About this task:
Each line of the listing below, from the very first to the one that contains "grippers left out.", is to be retyped exactly as it stands.
========
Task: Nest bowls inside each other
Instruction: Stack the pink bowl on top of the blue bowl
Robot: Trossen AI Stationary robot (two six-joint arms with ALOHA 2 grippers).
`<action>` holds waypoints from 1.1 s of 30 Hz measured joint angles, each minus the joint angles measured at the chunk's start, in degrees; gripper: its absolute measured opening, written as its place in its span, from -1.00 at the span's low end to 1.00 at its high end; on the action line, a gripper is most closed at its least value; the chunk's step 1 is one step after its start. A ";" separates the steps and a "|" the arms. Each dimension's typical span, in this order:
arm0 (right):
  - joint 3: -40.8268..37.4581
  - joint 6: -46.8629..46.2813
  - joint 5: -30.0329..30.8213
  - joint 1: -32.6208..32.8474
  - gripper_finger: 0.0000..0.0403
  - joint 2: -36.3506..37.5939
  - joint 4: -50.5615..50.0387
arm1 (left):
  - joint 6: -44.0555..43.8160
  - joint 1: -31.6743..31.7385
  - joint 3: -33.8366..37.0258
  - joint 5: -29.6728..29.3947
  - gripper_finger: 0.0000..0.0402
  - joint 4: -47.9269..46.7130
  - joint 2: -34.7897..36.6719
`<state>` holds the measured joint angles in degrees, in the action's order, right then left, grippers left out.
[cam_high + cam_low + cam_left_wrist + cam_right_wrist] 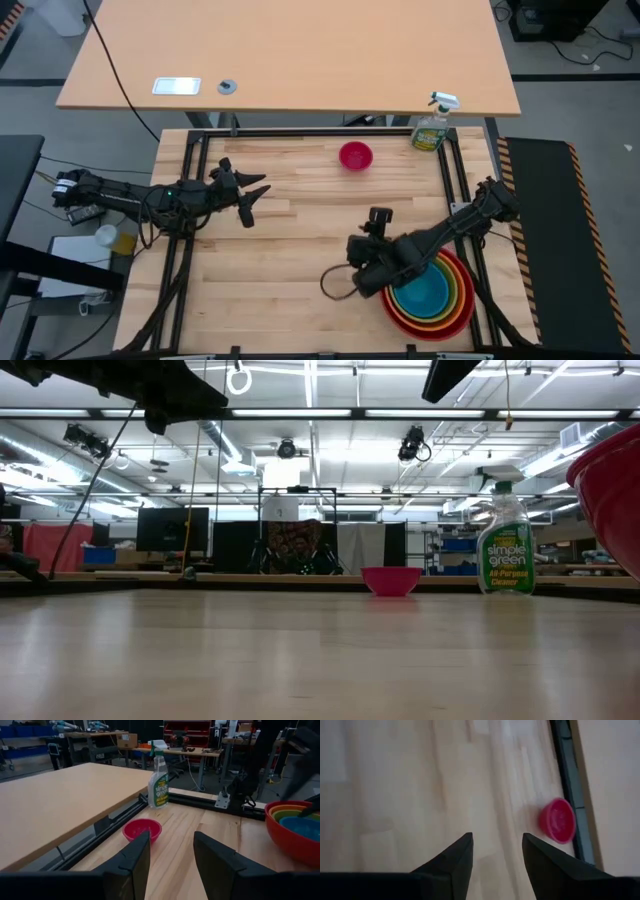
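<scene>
The right gripper [495, 855], open and empty, hovers beside the nested glossy plastic bowls [432, 293]; the small magenta bowl [355, 155] sits far off. The left gripper [170, 852] waits open at left.

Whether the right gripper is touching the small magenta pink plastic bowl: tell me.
Apart. The high view shows the right gripper by the stacked bowls, with bare wood between it and the small magenta pink plastic bowl near the table's far edge.

Spray bottle [505, 540] label reads "simple green All-Purpose Cleaner"; no other text readable.
</scene>
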<state>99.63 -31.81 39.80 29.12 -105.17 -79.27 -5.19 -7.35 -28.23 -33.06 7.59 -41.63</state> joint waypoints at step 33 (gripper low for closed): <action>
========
Solution:
Task: Nest bowls inside each other
Instruction: Stack the pink bowl on top of the blue bowl
Robot: Trossen AI Stationary robot (two six-joint arms with ALOHA 2 grippers).
`<action>` holds waypoints from 1.1 s of 30 Hz measured joint angles, each minus the joint angles measured at the chunk's start, in degrees; gripper: its absolute measured opening, written as its place in its span, from -1.00 at the span's low end to 1.00 at its high end; on the action line, a gripper is most closed at its least value; the chunk's step 1 is one step after its start. A ";" separates the steps and a "|" the arms. Each dimension's typical span, in this order:
arm0 (right):
  - joint 3: -40.8268..37.4581
  - joint 6: -46.8629..46.2813
  - joint 5: -30.0329..30.8213
  - joint 1: -32.6208..32.8474
  - gripper_finger: 0.0000..0.0403
  - joint 2: -36.3506..37.5939
  - joint 4: -50.5615..50.0387
arm1 (left):
  - joint 6: -44.0555..43.8160
  - joint 1: -31.6743..31.7385
  - joint 3: -33.8366..37.0258
  - joint 5: -29.6728..29.3947
  - gripper_finger: 0.0000..0.0402
  - joint 4: -47.9269..46.7130
  - joint 2: -34.7897..36.6719
`<state>` holds the measured joint angles in degrees, in the action's order, right then left, grippers left out.

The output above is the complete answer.